Tables are stored in the MapR file system. When providing the path to a table in MapR tools and APIs, use these conventions:

  • For a path on the local cluster, start the path at the volume mount point. For example, for a table named test under a volume with a mount point at /volume1, specify the following path: /volume1/test
  • For a path on a remote cluster, you must also specify the cluster name in the path. For example, for a table named customer in volume1 in the sanfrancisco cluster, specify the following path: /mapr/sanfrancisco/volume1/customer

Tools for Creating and Administering JSON Tables

These are the tools available for creating and administering JSON tables in MapR Database:

MapR Database Shell

This shell is a light-weight tool for manipulating JSON tables and documents.

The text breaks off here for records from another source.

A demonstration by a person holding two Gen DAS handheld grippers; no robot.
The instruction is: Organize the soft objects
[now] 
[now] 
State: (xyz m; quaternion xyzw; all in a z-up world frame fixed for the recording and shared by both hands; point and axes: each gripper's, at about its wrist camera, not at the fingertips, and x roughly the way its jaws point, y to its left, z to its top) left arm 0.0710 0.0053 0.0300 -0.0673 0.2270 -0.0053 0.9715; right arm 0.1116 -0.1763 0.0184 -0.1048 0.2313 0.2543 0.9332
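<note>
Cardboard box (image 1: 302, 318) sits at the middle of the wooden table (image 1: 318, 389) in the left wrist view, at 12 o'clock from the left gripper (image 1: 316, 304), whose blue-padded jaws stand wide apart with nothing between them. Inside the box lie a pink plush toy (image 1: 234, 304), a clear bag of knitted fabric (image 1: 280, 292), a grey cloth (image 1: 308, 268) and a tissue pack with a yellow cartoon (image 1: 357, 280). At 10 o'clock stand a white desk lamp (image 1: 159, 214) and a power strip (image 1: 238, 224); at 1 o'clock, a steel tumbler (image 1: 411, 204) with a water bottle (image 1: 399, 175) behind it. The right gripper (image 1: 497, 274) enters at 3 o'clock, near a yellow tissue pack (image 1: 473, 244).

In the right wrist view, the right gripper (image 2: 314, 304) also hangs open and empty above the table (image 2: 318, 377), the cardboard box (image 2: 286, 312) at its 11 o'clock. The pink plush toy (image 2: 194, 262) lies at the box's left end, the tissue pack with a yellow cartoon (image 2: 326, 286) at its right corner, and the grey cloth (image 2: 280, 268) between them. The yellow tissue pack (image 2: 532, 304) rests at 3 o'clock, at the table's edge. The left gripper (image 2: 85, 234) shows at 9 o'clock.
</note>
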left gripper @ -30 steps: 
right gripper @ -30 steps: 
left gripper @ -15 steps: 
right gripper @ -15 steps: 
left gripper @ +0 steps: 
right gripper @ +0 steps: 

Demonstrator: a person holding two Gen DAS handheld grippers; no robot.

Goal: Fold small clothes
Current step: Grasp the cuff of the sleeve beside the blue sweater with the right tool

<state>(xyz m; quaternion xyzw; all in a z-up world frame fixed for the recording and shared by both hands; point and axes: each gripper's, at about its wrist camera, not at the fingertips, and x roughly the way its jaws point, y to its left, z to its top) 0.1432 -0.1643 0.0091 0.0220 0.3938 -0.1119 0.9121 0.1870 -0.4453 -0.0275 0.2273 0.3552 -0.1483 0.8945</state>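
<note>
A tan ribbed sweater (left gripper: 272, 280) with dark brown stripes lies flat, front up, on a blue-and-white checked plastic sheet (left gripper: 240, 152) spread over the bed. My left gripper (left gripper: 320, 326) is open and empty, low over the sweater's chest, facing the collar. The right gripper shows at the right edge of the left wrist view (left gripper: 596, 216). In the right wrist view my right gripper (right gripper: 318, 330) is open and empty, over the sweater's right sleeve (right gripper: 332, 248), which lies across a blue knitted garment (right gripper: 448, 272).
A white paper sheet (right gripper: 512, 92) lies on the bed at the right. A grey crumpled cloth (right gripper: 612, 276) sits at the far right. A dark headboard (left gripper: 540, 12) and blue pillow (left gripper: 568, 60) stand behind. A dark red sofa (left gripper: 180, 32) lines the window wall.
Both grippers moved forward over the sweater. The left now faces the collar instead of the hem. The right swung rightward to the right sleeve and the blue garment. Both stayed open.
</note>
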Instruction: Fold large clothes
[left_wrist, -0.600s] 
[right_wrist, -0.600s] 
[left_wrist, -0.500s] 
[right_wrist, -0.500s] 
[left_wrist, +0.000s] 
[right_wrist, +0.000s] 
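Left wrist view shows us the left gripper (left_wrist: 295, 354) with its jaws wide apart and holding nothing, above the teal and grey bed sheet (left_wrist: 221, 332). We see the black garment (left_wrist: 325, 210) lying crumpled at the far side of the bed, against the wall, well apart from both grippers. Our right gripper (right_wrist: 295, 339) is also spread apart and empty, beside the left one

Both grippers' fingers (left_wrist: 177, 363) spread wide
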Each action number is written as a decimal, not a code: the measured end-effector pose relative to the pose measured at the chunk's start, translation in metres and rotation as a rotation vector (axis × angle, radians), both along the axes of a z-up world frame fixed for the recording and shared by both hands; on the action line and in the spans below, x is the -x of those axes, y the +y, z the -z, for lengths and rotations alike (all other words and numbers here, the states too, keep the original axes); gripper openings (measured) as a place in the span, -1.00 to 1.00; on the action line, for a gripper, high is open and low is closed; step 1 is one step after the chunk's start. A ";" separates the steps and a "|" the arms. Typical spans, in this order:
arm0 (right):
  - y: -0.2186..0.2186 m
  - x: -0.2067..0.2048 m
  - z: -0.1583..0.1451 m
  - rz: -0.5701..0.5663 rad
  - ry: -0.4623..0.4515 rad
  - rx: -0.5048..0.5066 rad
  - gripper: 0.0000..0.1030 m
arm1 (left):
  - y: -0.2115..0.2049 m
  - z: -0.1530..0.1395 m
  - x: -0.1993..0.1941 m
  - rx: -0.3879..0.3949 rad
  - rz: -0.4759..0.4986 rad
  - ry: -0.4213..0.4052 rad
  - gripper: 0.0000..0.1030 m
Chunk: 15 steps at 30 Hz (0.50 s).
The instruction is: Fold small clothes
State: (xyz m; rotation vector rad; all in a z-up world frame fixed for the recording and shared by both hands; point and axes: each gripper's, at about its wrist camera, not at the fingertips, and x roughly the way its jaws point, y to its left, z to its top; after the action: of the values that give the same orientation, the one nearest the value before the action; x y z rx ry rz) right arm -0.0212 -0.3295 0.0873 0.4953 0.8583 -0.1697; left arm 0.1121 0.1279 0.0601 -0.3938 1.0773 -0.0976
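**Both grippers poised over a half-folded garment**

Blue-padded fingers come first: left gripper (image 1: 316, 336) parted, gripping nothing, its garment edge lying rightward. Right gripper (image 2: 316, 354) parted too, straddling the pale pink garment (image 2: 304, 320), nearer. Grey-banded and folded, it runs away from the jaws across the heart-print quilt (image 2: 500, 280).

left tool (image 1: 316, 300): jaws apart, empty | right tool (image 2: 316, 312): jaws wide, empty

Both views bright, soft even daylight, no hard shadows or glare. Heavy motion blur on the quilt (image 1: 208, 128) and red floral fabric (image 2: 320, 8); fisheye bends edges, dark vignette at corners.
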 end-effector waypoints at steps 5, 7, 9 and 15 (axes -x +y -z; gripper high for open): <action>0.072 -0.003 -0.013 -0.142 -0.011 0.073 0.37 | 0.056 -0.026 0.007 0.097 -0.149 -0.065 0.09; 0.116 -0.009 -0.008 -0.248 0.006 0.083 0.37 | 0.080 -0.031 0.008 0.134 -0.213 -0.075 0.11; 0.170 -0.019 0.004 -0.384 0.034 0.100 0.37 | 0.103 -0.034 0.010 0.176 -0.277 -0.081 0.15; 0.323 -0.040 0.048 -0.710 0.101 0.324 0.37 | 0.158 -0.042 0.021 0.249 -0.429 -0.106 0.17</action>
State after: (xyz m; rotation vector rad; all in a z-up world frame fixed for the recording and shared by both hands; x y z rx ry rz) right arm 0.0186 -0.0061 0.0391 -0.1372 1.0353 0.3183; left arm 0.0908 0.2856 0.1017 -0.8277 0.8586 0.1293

Learn more about it at MapR Database Shell (JSON Tables).

MapR Database JSON Client API

This API allows you to manage MapR Database JSON tables. The API includes methods to create, alter, and drop tables and column families. Learn more about these APIs at Managing JSON Tables.

Python OJAI Client

This API allows you to create and drop MapR Database JSON tables in Python. Learn more about it at Using the Python OJAI Client.

MapR Database JSON REST API

The REST API allows you to create and drop MapR Database JSON tables using HTTP calls. Learn more about it at Using the MapR Database JSON REST API.

MapR Database JSON utilities

MapR Database JSON supports several utilities for loading tables. Learn more about these utilities at Loading Documents into JSON Tables.

maprcli commands

The maprcli table commands fully support JSON tables. See table.

Note: For a list of tools available to query and manage documents in MapR Database JSON tables, see Tools for Working with JSON Documents.